NIESR Press Release: ‘Premature’ end to furlough to push jobless rate to 10%

Published: 28th July 2020

National Institute Economic Review No. 253 August 2020

‘Premature’ end to furlough to push jobless rate to 10%

FOR IMMEDIATE RELEASE

  • The economic outlook is extremely uncertain and depends critically on the effectiveness of policies to manage the economy while keeping down the Covid-19 infection rate.
  • In our main-case forecast scenario, UK GDP falls by 10 per cent in 2020 and then increases by 6 per cent in 2021. The level of economic activity in the final quarter of last year is not likely to be regained before the second half of 2023.
  • Government debt as a share of GDP is likely to be above 105 per cent next year.
  • Hours worked fall by 12 per cent in 2020 and rise by 10 per cent in 2021.
  • Unemployment is likely to rise to around 10 per cent later this year and could stay above its recent level in the coming years due to economic scarring and hysteresis in the labour market.

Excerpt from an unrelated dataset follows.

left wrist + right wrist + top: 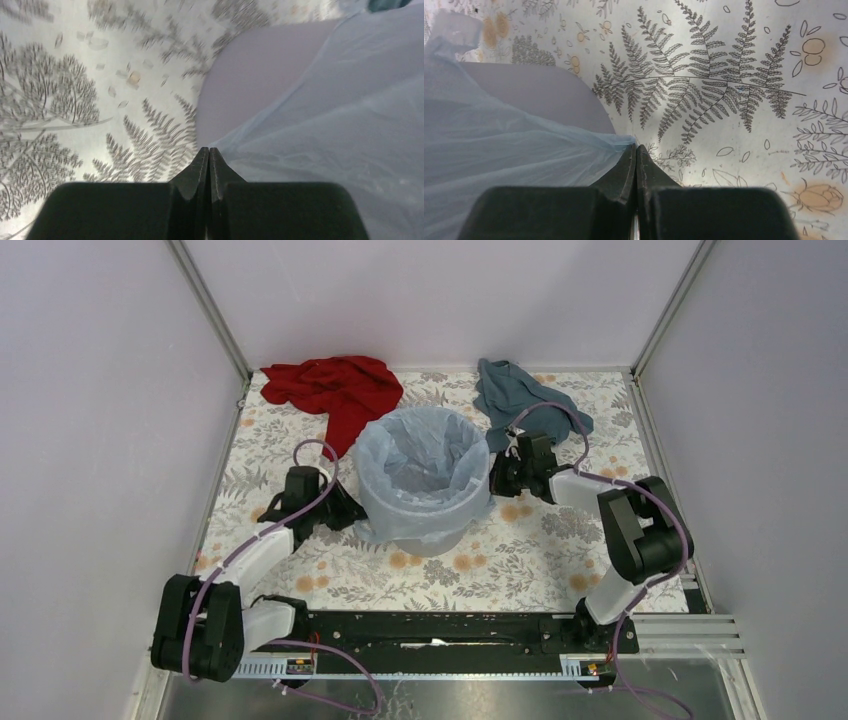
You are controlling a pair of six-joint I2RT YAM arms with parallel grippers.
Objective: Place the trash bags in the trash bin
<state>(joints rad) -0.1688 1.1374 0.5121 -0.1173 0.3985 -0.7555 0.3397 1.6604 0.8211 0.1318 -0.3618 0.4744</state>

Having contracted by about 25 per cent when the lockdown was in operation, the economy is now entering a phase where activity is expected to be subdued at the same time as government support measures are withdrawn.

With the government furlough scheme ending in October, unemployment is set to rise to close to 10 per cent of the workforce by the end of this year. It then recedes as the recovery gathers speed in 2021, but remains above its recent level of 4 per cent. Unemployment would have stayed lower had the government extended the furlough scheme beyond the end of October. This would have been a relatively inexpensive measure, and by preventing a rise in long-term unemployment might have paid for itself.

Public sector borrowing is set to rise from 2.4 per cent of GDP in 2019–20 to 17 per cent of GDP in 2020–21. Higher public sector borrowing is effectively financed by higher private sector saving. The deficit on the current account of the balance of payments falls from 4 per cent of GDP in 2019 to around 2 per cent of GDP in 2020 as imports fall by more than exports.

The planned closure of the furlough seems to be a mistake, motivated by an understandable desire to limit spending,” said Garry Young, NIESR Deputy Director. “The scheme was intended by the Chancellor to be a bridge through the crisis and there is a risk that it is coming to an end prematurely and this increases the probability of economic scarring.”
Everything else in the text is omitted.